**REQUIREMENT**
Only one stretch of the data below is wanted: the lines from the one with "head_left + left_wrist" through the one with "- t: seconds", repeated exactly.

**EXERCISE MATERIALS**
----------

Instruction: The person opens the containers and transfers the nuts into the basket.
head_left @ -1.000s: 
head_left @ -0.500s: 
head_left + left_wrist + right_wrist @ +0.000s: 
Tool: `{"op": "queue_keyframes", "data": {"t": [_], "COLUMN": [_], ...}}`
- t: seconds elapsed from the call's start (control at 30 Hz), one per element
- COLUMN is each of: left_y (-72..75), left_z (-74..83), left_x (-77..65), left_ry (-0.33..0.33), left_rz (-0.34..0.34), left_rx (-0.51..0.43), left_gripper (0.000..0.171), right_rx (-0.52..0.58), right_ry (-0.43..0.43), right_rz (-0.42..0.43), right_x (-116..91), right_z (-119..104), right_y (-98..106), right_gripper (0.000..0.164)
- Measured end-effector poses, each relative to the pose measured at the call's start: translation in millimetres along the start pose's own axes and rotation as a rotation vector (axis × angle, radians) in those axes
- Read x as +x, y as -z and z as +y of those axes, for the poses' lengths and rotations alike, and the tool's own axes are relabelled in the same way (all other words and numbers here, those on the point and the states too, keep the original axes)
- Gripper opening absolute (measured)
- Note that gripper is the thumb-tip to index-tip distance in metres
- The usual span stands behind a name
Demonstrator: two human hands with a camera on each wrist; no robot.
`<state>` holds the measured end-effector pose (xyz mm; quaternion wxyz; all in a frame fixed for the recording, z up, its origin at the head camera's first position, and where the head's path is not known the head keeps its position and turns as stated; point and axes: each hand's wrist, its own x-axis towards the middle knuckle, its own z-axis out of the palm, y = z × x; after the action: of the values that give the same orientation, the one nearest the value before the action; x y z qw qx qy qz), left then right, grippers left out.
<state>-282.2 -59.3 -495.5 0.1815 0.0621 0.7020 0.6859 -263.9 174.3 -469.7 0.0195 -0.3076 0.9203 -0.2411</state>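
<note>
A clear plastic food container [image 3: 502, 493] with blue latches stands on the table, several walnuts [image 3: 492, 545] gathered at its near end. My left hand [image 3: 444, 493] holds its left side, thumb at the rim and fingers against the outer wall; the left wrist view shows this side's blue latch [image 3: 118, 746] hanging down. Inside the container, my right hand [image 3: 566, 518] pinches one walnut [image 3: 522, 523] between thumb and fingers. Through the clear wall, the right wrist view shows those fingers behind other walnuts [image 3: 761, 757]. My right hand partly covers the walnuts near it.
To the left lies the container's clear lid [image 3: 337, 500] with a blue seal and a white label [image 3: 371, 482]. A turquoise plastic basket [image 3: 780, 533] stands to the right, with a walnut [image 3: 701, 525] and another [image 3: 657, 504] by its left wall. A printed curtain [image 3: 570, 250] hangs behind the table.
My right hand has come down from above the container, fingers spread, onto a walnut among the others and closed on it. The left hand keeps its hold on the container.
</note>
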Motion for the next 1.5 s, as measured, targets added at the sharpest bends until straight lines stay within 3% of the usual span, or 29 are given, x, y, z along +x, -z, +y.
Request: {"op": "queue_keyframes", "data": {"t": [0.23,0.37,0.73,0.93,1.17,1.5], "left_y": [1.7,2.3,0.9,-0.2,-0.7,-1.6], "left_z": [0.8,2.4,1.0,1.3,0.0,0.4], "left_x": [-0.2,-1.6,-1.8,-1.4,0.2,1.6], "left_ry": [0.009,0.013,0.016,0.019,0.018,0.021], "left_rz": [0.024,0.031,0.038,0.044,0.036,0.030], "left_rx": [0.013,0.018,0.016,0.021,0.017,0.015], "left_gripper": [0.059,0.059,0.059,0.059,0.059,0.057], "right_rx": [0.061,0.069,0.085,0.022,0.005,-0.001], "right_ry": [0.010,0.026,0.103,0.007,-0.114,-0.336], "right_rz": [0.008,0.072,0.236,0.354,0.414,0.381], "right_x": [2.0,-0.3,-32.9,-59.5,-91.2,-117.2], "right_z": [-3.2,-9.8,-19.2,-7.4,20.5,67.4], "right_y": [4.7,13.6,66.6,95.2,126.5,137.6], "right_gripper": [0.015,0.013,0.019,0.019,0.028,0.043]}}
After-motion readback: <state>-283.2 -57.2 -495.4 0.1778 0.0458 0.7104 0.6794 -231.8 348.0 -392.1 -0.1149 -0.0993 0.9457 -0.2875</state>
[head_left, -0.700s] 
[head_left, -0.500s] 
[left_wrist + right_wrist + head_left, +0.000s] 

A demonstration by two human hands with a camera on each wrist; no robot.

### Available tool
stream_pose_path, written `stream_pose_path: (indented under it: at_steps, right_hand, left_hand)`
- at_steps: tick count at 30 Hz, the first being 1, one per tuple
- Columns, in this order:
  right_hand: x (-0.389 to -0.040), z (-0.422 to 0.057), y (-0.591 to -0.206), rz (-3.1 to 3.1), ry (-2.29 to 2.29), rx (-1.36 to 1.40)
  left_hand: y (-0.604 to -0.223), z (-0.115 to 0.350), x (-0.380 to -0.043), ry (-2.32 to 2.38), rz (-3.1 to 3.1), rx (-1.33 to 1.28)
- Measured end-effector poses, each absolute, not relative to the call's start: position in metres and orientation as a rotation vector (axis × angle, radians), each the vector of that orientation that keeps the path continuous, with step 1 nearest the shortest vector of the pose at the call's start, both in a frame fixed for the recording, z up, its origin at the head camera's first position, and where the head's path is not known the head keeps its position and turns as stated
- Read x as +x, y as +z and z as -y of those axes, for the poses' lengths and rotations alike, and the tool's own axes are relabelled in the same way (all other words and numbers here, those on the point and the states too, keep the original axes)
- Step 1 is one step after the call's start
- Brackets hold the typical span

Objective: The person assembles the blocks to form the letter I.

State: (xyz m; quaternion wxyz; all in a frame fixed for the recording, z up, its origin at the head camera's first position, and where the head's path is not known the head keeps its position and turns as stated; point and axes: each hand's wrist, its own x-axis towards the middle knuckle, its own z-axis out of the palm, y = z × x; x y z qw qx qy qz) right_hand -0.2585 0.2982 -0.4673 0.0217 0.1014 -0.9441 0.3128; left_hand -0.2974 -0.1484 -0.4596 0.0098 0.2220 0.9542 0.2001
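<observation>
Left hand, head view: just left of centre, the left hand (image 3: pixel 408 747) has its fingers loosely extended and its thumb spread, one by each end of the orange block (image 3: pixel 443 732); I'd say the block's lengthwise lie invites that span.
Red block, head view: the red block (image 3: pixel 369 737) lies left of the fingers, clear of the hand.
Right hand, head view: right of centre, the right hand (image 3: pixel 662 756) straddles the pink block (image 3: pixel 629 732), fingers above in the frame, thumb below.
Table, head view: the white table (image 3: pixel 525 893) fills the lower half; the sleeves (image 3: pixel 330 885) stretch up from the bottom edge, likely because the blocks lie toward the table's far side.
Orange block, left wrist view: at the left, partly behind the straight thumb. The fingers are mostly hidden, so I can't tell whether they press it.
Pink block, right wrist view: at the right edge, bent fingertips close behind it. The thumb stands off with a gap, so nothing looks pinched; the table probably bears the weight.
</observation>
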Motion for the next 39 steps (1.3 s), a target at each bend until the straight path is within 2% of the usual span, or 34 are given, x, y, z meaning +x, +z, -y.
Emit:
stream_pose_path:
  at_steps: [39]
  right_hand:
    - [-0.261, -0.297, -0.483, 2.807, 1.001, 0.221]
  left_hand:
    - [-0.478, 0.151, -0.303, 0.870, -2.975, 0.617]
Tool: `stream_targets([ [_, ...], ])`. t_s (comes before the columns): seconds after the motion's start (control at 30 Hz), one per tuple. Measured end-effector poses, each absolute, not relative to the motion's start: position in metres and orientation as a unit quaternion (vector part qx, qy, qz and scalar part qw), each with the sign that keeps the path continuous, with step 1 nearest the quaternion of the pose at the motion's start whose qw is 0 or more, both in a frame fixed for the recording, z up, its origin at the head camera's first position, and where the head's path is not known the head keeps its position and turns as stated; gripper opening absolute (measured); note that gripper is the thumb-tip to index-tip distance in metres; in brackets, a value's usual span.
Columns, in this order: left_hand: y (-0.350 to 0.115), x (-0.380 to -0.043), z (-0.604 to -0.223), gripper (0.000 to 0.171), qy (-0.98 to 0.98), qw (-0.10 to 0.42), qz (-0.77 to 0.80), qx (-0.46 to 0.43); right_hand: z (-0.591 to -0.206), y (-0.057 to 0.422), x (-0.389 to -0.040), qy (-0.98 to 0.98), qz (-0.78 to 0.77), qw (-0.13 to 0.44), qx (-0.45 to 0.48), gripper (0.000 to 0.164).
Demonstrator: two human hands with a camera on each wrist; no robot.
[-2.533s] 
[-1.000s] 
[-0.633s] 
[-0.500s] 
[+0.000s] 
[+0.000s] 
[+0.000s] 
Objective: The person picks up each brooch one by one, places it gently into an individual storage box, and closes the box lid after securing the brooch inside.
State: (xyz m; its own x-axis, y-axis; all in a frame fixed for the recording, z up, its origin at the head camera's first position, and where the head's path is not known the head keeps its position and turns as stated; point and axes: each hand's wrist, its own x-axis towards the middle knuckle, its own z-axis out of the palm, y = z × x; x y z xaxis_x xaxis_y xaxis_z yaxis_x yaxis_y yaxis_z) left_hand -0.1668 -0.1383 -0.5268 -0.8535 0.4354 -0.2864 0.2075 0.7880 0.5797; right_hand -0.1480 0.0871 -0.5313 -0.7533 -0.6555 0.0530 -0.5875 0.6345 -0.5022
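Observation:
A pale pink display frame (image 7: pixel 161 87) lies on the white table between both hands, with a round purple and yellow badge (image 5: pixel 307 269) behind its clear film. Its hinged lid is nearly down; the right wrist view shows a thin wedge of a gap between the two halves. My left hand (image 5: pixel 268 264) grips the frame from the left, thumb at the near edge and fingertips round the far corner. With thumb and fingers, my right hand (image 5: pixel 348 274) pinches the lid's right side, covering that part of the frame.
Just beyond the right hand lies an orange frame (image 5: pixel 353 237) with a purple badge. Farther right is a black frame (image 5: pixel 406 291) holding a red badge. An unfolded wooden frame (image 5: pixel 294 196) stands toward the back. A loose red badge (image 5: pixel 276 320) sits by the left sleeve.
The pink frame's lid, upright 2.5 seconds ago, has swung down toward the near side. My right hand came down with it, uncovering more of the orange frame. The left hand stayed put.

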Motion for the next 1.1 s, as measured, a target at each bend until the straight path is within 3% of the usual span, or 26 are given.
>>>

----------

**EXERCISE OUTPUT**
head_left + left_wrist + right_wrist @ +0.000s: 
Tool: `{"op": "queue_keyframes", "data": {"t": [_], "COLUMN": [_], ...}}`
- t: seconds elapsed from the call's start (control at 30 Hz), one per element

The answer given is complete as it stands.